I really fail to see on how 11 ff 33 5b 00 00 01 00 00 00 00 00 00 00 ff fe 64 00 test data would result in invalid memory access here. It will skip parsing after first iteration in ble_hs_adv_parse() while loop since remaining length will be zero and thus loop stops, ffd.field remains NULL and ble_hs_adv_find_field() returns BLE_HS_ENOENT.

However, looking at adv_find_field() wrapper you provided around ble_hs_adv_find_field(), please note that ble_hs_adv_find_field() return 0 on success and BLE_HS_ENOENT (value 5) on error.

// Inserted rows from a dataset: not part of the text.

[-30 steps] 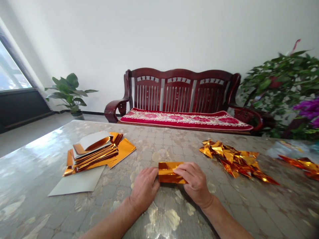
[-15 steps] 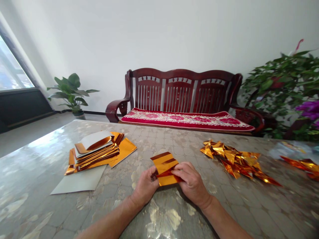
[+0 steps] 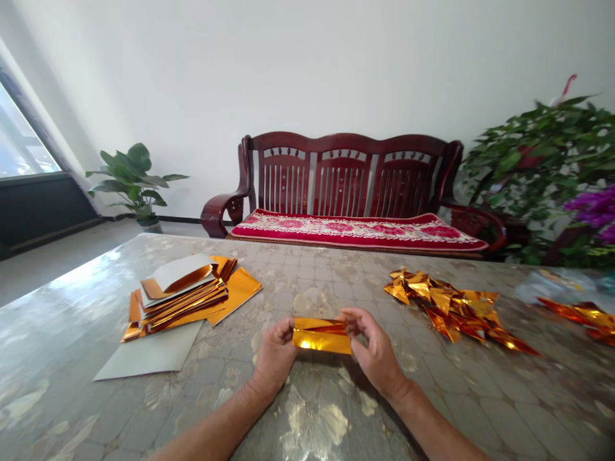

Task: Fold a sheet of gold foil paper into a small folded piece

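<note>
Between my two hands is a folded sheet of gold foil paper [image 3: 321, 339], held as a narrow shiny strip just over the table. My left hand [image 3: 275, 352] pinches its left end, fingers closed on the edge. At the right end, my right hand [image 3: 377, 352] grips it between thumb and fingers. To the left lies a stack of gold foil paper [image 3: 185, 307], some sheets showing a white underside. Folded gold foil pieces [image 3: 444, 301] with pointed ends are heaped on the right.
The patterned table [image 3: 230, 403] fills the foreground. A pale sheet [image 3: 148, 355] lies below the stack. On the far right are a clear plastic bag [image 3: 552, 285] and more foil pieces [image 3: 583, 318]. Behind stand a wooden bench [image 3: 346, 173] and potted plants [image 3: 137, 186].
The foil paper has gone from a wider, partly folded sheet to a narrow strip. My right hand has shifted to its right end, with the fingers more raised.
</note>
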`<state>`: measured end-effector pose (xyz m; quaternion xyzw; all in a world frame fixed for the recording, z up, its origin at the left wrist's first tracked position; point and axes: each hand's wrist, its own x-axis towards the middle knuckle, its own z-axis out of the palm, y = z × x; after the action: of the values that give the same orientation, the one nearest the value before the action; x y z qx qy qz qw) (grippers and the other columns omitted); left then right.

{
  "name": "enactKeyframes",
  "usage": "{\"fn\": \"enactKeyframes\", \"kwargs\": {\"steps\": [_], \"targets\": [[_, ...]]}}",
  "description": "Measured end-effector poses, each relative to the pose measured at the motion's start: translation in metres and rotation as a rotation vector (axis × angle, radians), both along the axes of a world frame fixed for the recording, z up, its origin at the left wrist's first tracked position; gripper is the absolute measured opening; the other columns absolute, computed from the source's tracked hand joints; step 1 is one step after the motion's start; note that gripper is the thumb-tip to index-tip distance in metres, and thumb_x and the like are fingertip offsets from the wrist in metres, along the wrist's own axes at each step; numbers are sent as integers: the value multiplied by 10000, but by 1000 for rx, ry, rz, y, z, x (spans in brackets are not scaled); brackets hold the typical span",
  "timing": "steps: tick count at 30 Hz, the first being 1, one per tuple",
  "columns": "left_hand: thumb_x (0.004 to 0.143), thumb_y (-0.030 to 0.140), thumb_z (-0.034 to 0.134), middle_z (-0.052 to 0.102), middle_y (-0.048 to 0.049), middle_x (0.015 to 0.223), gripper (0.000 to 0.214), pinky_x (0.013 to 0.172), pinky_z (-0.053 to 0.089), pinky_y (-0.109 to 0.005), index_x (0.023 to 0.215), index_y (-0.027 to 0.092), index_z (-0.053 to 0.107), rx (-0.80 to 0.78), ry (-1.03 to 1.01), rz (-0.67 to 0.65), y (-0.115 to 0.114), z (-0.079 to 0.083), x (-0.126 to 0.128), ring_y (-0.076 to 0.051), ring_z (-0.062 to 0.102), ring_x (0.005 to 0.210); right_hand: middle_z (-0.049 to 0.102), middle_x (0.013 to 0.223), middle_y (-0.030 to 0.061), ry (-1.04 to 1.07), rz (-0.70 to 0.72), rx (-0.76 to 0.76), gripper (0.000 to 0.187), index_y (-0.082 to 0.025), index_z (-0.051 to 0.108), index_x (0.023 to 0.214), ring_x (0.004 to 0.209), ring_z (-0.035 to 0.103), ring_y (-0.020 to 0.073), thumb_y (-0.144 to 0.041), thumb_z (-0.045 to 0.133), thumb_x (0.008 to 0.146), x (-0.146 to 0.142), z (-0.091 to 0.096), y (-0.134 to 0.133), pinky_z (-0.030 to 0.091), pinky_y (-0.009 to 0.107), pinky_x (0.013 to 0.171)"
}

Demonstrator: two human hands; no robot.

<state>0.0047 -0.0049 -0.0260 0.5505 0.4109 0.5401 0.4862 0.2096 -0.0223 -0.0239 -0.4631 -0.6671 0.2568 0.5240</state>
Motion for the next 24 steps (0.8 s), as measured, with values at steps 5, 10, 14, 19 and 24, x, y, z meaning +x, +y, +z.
{"fn": "enactKeyframes", "kwargs": {"steps": [5,10,14,19,24], "targets": [[655,235,728,745,-3,785,157,719,555,-258,798,184,689,31,-40,11,2,-5,-1,-171,685,719,670,1063,74,200,41,-90,336,-216,544,1192,950,645,202,-395,570,909,-2,4,-6,526,316,830],[675,183,690,749,-3,830,184,735,546,-254,860,179,699,54,-12,29,2,-7,-3,-174,690,762,662,1123,91,251,133,-100,392,-223,544,1209,1035,638,227,-473,580,910,-5,6,-7,507,349,909],[674,134,626,741,5,839,241,737,531,-245,894,189,708,94,95,95,3,-9,-7,-168,674,772,679,1015,66,217,98,-62,446,-222,512,1253,908,662,205,-440,626,881,-7,5,-7,533,339,840],[683,145,650,735,2,830,247,765,513,-251,910,198,730,133,225,88,0,-10,-9,-179,657,799,700,1032,63,61,-60,25,355,-217,563,1191,868,671,186,-302,638,854,-10,6,-6,552,323,801],[704,195,676,751,-17,894,236,747,509,-246,933,199,734,119,201,38,-3,-5,-7,-180,654,792,714,882,21,-78,-158,130,277,-218,631,1117,754,667,161,-244,623,841,-9,7,-7,559,290,751]]}}
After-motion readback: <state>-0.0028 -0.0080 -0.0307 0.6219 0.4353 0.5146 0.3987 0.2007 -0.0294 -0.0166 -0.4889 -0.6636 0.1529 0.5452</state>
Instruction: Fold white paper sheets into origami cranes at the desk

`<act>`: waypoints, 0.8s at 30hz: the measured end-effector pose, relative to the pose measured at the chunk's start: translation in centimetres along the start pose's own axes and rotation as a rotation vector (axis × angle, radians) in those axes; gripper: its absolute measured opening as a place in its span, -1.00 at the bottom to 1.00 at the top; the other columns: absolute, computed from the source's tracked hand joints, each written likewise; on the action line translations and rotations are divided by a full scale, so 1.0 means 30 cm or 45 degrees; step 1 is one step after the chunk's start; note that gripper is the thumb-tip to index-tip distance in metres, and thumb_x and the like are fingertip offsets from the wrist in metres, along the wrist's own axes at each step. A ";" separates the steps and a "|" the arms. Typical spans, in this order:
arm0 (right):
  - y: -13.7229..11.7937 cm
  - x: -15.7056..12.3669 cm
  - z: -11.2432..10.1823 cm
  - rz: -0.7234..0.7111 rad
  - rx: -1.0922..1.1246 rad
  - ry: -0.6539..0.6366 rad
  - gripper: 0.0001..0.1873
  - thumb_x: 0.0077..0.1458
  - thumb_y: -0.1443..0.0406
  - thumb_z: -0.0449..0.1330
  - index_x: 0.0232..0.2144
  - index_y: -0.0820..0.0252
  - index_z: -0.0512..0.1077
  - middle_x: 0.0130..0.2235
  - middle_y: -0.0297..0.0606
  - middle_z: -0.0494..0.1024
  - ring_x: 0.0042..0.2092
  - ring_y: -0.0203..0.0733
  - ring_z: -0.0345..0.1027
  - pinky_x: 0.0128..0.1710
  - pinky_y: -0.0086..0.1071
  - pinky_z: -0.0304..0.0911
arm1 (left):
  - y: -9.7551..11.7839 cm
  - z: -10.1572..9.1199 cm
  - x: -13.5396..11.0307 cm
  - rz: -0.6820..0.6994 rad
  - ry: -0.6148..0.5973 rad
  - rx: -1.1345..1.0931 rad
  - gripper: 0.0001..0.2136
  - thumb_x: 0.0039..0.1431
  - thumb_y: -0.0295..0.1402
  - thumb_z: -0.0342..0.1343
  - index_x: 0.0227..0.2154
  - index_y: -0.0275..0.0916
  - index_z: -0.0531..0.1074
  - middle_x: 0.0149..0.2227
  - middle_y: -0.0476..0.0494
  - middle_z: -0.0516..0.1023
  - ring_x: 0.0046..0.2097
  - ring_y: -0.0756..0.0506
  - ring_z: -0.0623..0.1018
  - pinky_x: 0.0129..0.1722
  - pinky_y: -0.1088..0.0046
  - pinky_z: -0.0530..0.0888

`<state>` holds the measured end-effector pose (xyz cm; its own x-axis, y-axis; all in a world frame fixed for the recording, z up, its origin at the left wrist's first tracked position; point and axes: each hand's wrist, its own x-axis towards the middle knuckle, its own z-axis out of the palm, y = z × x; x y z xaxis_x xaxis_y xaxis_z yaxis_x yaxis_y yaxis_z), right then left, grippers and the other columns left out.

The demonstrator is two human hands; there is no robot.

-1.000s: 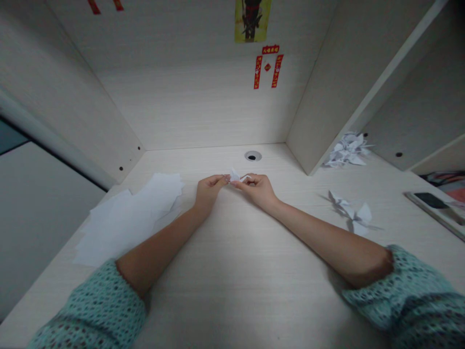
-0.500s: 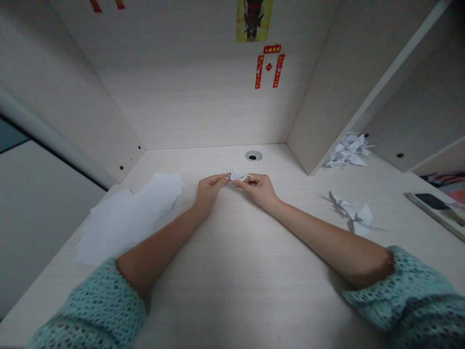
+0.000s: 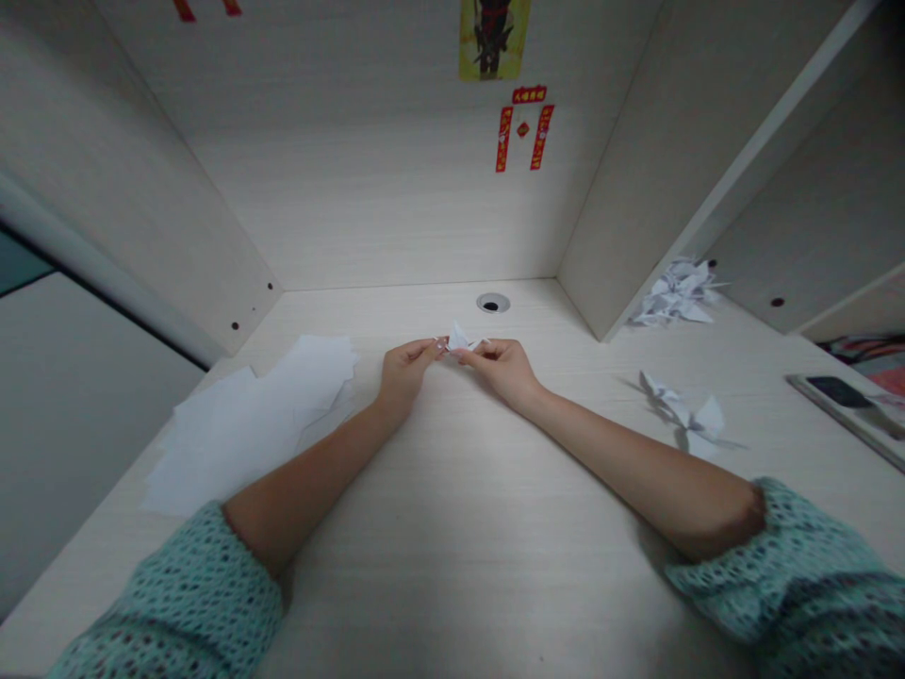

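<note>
White paper (image 3: 459,338) is getting pinched by the left hand (image 3: 404,370) and right hand (image 3: 503,368), looking nearly folded, with flat sheets (image 3: 247,424) lying unfolded nearby.

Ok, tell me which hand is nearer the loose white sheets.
Left. The left hand sits just right of the white sheets, pinching the folded paper; the right hand pinches it from the far side, farther from the sheets.
</note>
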<state>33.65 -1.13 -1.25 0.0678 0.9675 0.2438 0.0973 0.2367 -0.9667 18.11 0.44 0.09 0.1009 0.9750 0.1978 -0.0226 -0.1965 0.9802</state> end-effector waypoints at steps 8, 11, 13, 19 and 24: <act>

This is not on how you seem to use that in your wrapper where you assume error is negative value,

[kscheff]

Point is that it results in a panic - there is no discussion.

The field is a 2 byte value. It seems to crash when the length is an odd number. So when accessing the last byte it crashes due to the field access.

Thanks for pointing out the difference in my implementation (however that return code it's not used in my app).

[sjanc]

Could you show how you call this API in your application?